→ WHAT TO DO
Retype the data below verbatim; pictures do not belong in the copy.
□ □ □ □
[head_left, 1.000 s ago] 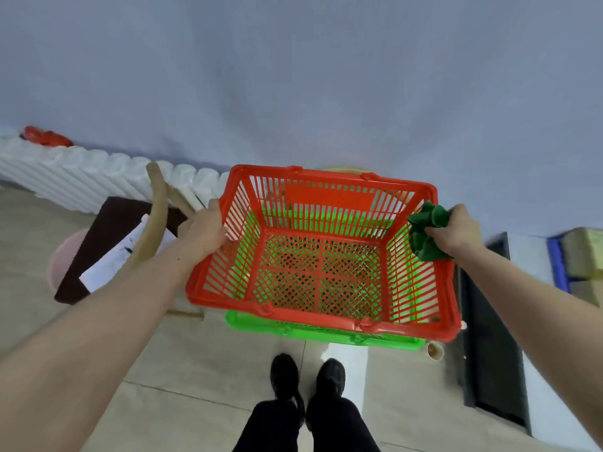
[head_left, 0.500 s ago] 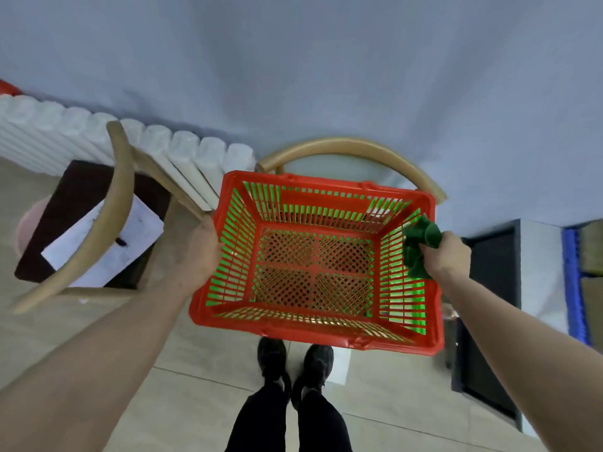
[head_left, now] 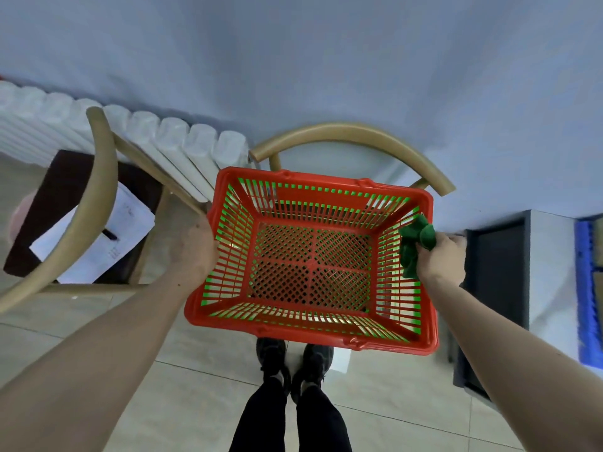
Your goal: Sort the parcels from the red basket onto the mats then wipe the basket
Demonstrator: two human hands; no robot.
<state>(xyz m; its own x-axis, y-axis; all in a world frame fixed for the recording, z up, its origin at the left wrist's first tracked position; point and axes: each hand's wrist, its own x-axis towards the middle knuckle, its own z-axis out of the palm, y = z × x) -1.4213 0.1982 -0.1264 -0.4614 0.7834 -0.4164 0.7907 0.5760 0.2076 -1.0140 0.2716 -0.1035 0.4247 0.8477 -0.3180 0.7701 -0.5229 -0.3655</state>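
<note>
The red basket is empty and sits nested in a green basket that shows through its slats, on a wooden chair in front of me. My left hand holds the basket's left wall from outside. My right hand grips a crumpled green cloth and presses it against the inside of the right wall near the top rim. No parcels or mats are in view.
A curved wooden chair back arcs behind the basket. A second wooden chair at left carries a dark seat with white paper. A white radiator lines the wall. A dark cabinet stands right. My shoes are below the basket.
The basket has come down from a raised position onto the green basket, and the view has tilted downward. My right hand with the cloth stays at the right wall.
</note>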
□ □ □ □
→ RESPONSE AREA
[head_left, 1.000 s ago] 
[head_left, 0.500 s ago] 
[head_left, now] 
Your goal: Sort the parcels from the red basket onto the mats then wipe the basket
Demonstrator: two human hands; no robot.
<state>(xyz m; its own x-axis, y-axis; all in a world frame fixed for the recording, z up, its origin at the left wrist's first tracked position; point and axes: each hand's wrist, its own x-axis towards the middle knuckle, its own z-axis out of the palm, y = z × x) -1.4213 0.1982 -0.1264 -0.4614 0.7834 -0.4164 0.7907 0.5760 0.2076 -1.0140 0.2716 -0.1035 0.4247 0.8477 -0.3180 0.7701 -0.5229 -0.3655</state>
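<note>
The red basket is empty and sits nested in a green basket that shows through its slats, on a wooden chair in front of me. My left hand holds the basket's left wall from outside. My right hand grips a crumpled green cloth and presses it against the inside of the right wall near the top rim. No parcels or mats are in view.
A curved wooden chair back arcs behind the basket. A second wooden chair at left carries a dark seat with white paper. A white radiator lines the wall. A dark cabinet stands right. My shoes are below the basket.
The basket has come down from a raised position onto the green basket, and the view has tilted downward. My right hand with the cloth stays at the right wall.
</note>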

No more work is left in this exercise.